Only the lines below between the ones containing "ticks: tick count" and "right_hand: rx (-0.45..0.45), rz", inclusive, are to be reproduced, each exactly as it stands.

▸ Entries provided:
[Start of section]

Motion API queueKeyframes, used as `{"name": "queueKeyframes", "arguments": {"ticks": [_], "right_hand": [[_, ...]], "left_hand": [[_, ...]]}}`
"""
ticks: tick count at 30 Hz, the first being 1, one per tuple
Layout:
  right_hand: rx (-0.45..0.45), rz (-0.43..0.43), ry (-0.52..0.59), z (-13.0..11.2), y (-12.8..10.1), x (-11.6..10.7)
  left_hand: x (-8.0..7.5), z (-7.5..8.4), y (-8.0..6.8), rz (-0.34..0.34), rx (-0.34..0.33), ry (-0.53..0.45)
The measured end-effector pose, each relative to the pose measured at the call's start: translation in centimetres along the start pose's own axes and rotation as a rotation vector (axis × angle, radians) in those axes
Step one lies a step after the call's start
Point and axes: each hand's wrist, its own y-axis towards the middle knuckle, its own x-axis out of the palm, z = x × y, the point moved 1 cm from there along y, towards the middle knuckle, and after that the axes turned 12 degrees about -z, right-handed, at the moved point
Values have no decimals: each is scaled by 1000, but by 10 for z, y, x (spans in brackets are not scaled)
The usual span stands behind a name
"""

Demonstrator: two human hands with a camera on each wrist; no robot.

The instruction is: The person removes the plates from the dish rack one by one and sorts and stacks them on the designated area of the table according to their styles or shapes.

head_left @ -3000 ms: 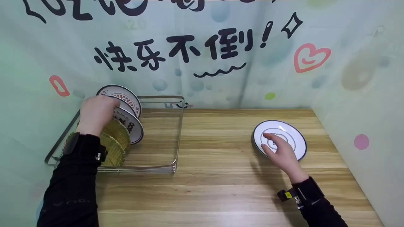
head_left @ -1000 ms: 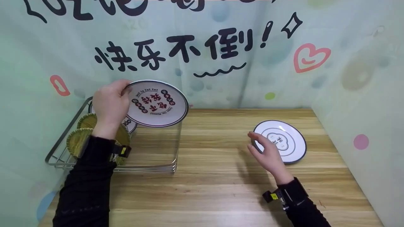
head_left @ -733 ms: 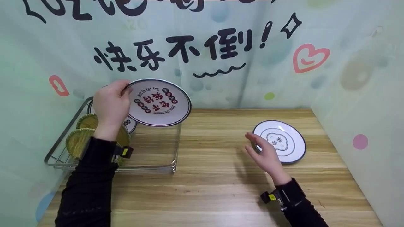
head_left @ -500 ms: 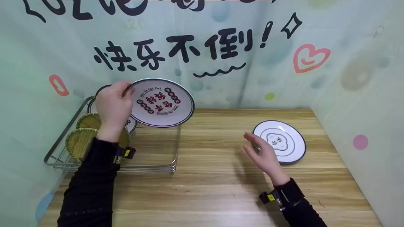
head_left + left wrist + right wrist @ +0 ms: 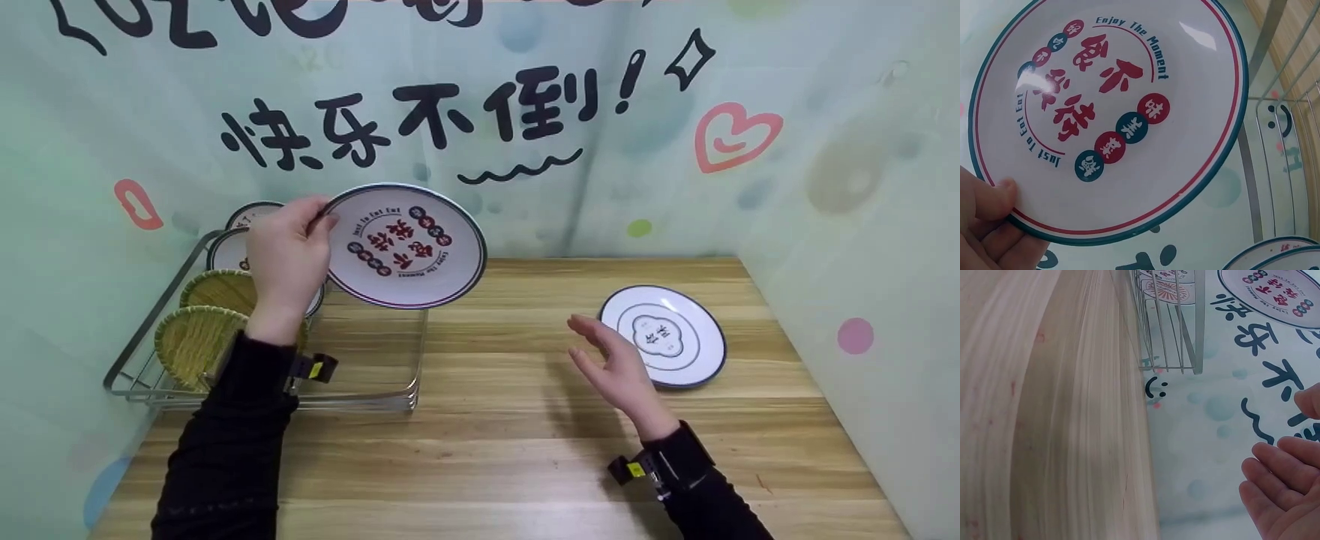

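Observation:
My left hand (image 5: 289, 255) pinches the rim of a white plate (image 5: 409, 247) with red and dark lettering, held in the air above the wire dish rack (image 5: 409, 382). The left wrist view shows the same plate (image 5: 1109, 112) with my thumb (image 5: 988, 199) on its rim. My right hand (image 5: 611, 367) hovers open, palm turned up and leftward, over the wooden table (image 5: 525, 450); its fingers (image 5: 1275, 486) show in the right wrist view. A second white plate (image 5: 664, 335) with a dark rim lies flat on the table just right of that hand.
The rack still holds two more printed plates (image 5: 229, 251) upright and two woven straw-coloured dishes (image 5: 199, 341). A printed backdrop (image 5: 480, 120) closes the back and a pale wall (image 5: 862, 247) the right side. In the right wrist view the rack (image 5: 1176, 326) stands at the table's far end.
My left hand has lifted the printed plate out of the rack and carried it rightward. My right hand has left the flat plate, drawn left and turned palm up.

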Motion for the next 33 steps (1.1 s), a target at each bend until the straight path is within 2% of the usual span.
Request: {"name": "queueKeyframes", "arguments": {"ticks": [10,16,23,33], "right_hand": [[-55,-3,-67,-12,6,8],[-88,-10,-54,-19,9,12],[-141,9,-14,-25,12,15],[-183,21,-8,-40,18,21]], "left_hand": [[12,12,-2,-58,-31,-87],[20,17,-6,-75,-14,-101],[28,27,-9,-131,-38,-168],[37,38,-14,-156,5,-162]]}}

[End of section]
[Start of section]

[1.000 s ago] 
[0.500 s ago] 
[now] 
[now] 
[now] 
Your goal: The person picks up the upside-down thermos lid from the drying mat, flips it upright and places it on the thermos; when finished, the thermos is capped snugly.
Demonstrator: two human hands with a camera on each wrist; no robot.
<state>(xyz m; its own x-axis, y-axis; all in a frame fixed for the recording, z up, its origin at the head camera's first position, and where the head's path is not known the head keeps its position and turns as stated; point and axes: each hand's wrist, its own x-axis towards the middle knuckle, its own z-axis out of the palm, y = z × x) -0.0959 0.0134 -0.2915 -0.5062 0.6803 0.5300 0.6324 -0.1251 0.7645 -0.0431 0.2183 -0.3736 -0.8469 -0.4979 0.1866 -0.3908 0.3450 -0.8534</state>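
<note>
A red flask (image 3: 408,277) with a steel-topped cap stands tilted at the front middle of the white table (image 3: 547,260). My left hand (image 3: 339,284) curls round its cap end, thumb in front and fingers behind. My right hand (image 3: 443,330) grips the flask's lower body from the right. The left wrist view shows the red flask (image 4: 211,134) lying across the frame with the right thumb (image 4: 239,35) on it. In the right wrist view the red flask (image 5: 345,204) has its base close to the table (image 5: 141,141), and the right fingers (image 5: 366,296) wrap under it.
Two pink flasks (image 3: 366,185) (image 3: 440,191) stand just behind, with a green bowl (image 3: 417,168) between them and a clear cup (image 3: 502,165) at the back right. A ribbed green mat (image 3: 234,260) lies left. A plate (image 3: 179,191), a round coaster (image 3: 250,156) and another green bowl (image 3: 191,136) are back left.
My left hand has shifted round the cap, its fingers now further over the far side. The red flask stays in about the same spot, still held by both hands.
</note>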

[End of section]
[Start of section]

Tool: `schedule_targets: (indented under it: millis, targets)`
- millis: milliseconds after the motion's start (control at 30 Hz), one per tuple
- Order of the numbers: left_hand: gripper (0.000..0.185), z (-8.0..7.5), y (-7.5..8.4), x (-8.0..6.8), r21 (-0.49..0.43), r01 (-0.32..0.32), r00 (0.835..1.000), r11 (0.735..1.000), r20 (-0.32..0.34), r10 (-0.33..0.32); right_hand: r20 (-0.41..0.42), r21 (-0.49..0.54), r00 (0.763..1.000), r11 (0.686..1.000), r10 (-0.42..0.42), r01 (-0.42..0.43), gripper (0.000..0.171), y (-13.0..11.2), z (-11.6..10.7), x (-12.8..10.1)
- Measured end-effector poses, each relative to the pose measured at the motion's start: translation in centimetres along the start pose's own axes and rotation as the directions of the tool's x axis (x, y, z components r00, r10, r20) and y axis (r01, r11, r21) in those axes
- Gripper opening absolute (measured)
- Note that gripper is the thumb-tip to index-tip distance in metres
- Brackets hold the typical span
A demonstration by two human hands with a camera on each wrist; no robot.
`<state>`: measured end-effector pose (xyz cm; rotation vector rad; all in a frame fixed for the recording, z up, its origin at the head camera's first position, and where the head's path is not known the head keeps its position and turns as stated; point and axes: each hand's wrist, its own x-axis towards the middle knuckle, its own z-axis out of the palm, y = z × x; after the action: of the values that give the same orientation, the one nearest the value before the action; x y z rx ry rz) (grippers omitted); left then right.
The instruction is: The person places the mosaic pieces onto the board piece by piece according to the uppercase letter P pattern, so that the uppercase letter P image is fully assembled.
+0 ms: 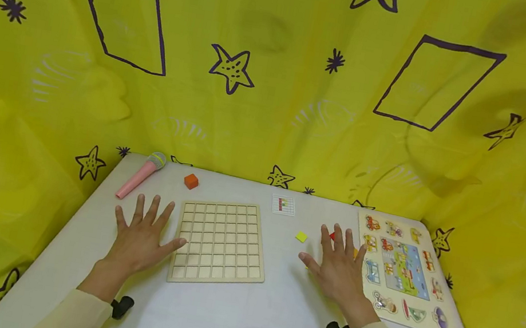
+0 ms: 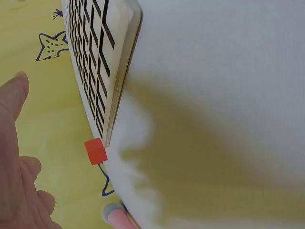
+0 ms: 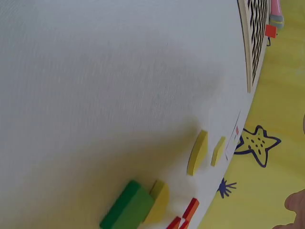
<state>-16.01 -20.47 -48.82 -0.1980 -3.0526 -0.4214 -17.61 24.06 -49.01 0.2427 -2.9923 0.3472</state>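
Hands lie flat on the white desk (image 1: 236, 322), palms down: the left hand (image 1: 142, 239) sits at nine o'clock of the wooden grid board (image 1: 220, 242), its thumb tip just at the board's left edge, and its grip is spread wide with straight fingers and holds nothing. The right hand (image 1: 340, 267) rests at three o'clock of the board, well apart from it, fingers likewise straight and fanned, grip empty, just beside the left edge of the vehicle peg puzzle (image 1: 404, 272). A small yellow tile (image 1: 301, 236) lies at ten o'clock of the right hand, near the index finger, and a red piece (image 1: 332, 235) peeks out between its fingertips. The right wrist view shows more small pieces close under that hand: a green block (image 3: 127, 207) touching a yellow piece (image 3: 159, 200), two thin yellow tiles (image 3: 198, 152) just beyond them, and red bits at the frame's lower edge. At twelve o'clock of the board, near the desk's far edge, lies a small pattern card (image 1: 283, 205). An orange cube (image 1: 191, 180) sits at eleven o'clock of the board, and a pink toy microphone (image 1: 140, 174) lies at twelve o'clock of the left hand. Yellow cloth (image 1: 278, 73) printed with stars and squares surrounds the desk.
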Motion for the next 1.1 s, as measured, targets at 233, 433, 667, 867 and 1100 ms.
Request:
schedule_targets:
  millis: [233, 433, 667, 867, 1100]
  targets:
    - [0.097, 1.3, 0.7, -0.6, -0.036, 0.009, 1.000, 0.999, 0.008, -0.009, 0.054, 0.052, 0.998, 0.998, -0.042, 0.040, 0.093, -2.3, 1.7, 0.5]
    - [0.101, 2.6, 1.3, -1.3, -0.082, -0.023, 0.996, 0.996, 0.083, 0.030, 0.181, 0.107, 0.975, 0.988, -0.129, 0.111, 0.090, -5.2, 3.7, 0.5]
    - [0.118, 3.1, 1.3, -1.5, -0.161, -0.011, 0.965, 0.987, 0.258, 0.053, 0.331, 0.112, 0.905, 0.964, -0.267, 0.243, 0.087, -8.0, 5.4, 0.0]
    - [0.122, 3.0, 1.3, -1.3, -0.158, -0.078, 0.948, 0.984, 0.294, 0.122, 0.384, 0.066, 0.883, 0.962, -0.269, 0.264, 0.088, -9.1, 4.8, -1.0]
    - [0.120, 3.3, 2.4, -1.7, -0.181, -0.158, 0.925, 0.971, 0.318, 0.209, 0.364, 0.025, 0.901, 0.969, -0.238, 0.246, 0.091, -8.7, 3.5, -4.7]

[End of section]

▸ Output for this task:
ticks: tick count at 30 Hz, the first being 1, one per tuple
Layout:
  right_hand: rx (-0.45..0.45), rz (-0.43..0.43), ry (-0.52..0.59), z (-13.0..11.2), y (-12.8..10.1), x (-11.6..10.7)

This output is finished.